In [1]:
## All neccessary imports and context initialization

from __future__ import print_function
import mxnet as mx
from mxnet import nd, autograd
import numpy as np
import string
import re
import mxnet
mx.random.seed(1)
ctx = mx.cpu()

## Function for cleaning the text

In [2]:
def clean_document(doco):
    punctuation = string.punctuation + '\n\n';
    punc_replace = ''.join([' ' for s in punctuation]);
    doco_clean = doco.replace('-', ' ');
    doco_alphas = re.sub(r'\W +', '', doco_clean)
    trans_table = string.maketrans(punctuation, punc_replace);
    doco_clean = ' '.join([word.translate(trans_table) for word in doco_alphas.split(' ')]);
    doco_clean = doco_clean.split(' ');
    doco_clean = [word.lower() for word in doco_clean if len(word) > 0];
    return doco_clean;

## Function to convert an indexed sentence to one hot vector

In [3]:
def one_hots(numerical_list, vocab_size):
    result = nd.zeros((len(numerical_list), vocab_size), ctx=ctx)
    for i, idx in enumerate(numerical_list):
        if(idx == -1):
            continue
        result[i, idx] = 1.0
    return result

## Function to add padding to a sentence

In [4]:
def padding(dataset):
    maxlen = max([len(row) for row in dataset])
    for i in range(len(dataset)):
        dataset[i] = dataset[i]+[-1]*(maxlen - len(dataset[i]))
#         for j in range(maxlen - len(dataset[i])):
#             dataset[i].append(-1)
    return dataset

## Softmax function

In [5]:
def softmax(y_linear):
    if(len(y_linear.shape) == 1):
        lin = (y_linear-nd.max(y_linear))
        exp = nd.exp(lin)
        partition = nd.sum(exp)
        return exp / partition
    lin = (y_linear-nd.max(y_linear, axis=1).reshape((-1,1))) # shift each row of y_linear by its max
    exp = nd.exp(lin)
    partition =nd.sum(exp, axis=1).reshape((-1,1))
    return exp / partition

## Cross Entropy Function

In [6]:
def cross_entropy(yhat, y):
    return - nd.mean(nd.sum(y * nd.log(yhat), axis=0, exclude=True))
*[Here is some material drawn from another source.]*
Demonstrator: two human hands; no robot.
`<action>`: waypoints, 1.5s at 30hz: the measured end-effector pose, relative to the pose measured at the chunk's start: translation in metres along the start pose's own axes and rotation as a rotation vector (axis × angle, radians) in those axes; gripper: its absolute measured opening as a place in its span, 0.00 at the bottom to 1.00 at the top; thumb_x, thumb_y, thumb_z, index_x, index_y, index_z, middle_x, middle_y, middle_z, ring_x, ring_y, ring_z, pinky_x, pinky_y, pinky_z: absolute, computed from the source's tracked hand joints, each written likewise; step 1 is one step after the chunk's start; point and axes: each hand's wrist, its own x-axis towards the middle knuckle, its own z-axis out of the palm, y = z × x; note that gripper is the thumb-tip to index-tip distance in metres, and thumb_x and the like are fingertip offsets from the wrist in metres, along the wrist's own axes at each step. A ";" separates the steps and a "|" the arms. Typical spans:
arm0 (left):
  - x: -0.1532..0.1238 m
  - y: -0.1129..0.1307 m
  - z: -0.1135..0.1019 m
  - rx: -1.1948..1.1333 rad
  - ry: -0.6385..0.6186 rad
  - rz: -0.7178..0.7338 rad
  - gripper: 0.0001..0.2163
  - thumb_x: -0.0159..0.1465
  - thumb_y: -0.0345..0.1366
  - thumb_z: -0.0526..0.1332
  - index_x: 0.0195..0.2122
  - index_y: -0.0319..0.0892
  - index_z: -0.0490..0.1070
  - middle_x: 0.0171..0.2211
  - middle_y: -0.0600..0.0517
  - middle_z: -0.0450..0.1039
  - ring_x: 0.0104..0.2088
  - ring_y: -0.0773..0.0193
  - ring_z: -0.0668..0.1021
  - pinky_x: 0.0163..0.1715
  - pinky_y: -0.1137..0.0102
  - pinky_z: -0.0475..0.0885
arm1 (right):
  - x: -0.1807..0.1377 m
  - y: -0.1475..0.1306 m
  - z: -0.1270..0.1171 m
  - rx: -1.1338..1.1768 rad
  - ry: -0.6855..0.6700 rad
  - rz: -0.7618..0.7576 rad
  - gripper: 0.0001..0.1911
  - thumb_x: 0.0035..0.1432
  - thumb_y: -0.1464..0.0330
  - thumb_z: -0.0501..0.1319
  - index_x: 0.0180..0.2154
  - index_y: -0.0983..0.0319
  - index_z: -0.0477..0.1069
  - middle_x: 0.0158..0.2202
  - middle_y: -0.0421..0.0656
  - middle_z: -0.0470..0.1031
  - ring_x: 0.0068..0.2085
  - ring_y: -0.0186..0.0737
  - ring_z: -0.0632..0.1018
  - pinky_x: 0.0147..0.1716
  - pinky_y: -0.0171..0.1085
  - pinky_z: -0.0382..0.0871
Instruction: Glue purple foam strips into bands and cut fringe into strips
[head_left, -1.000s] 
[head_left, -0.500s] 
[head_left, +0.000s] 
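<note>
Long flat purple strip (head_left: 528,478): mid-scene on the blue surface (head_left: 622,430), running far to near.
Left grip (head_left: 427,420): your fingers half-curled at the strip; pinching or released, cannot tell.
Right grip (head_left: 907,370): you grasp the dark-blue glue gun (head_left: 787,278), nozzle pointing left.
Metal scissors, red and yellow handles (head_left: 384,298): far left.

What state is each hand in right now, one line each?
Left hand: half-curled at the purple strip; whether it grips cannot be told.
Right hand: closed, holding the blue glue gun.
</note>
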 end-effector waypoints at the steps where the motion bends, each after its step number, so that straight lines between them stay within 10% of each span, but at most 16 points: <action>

## Average Cross Entropy loss function

In [7]:
def average_ce_loss(outputs, labels):
    assert(len(outputs) == len(labels))
    total_loss = 0.
    for (output, label) in zip(outputs,labels):
        total_loss = total_loss + cross_entropy(output, label)
    return total_loss / len(outputs)

### SGD with gradient clipping implemented

In [8]:
def SGD(params, lr):
    # Gradient clipping
    for i in range(len(params)):
        mxnet.ndarray.clip(params[i].grad, a_min = -10, a_max = 10, out=params[i].grad)
    # Back Prop
    for param in params:
        param[:] = param - lr * param.grad

# Part A - With one hot vectors

In [9]:
# Loading the dataset

with open("train.txt", "r") as file:
    train_data = file.readlines()
    train_data = [clean_document(doc) for doc in train_data]
    
with open("test.txt", "r") as file:
    test_data = file.readlines()
    test_data = [clean_document(doc) for doc in test_data]
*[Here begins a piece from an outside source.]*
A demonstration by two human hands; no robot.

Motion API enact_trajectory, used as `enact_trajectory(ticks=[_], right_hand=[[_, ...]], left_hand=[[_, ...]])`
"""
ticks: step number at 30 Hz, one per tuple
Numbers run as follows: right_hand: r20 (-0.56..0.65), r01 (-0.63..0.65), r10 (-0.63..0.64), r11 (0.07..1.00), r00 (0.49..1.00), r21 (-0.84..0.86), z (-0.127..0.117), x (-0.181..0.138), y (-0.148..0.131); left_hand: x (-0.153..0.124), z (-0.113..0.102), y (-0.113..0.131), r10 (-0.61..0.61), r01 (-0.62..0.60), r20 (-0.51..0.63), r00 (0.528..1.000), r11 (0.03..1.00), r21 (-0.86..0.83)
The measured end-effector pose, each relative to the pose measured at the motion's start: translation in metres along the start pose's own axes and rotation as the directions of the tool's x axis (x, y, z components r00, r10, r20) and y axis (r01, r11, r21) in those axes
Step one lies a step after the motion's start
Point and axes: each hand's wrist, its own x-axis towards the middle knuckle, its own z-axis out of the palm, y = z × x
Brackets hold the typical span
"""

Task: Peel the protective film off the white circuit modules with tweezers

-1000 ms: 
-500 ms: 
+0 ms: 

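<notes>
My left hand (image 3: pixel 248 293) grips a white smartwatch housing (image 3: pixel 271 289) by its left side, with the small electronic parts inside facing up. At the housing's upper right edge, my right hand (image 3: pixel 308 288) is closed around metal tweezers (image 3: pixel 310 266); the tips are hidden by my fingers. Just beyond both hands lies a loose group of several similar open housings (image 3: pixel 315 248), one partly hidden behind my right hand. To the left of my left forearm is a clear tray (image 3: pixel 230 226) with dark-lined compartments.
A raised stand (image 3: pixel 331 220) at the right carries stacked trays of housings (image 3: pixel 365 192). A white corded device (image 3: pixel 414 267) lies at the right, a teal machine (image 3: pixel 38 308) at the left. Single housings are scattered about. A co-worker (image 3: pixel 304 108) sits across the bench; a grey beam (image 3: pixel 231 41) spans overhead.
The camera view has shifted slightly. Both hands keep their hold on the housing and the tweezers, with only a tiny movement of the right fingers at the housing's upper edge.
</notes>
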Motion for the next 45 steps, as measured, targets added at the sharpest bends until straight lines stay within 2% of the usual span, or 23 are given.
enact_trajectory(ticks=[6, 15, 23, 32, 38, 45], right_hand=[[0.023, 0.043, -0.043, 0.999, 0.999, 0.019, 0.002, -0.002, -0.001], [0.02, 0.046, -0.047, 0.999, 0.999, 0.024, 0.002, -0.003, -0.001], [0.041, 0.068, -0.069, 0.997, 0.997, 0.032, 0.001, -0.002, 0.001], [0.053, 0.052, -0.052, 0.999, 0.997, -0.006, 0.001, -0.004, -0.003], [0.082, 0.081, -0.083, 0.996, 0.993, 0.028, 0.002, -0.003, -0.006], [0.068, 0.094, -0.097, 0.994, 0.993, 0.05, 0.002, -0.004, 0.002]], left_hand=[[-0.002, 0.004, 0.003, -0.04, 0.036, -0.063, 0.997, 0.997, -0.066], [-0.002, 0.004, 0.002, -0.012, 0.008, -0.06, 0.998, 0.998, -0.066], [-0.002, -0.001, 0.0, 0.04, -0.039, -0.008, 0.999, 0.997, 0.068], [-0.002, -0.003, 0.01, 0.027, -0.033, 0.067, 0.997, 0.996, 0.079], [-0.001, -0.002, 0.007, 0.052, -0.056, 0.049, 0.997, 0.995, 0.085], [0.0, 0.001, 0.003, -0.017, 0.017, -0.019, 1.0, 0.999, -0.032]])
AttributeError: type object 'str' has no attribute 'maketrans'

In [10]:
# Adding the SOS and EOS delimiters to the data

for i in range(len(train_data)):
    train_data[i] = ["<SOS>"]+train_data[i]
    train_data[i] = train_data[i]+["<EOS>"]

for i in range(len(test_data)):
    test_data[i] = ["<SOS>"]+test_data[i]
    test_data[i] = test_data[i]+["<EOS>"]

In [11]:
total_words = []
for row in train_data:
    total_words += row
for row in test_data:
    total_words += row
    
word_list = list(set(total_words))
vocab_size = len(word_list)
print("Length of vocab: %s" % vocab_size)

Length of vocab: 6692


## Generating dictionary (Don't run it for simply testing without training)

In [12]:
word_dict = {}
for e, word in enumerate(word_list):
    word_dict[word] = e
np.save('./word_dict_model_1.npy', word_dict)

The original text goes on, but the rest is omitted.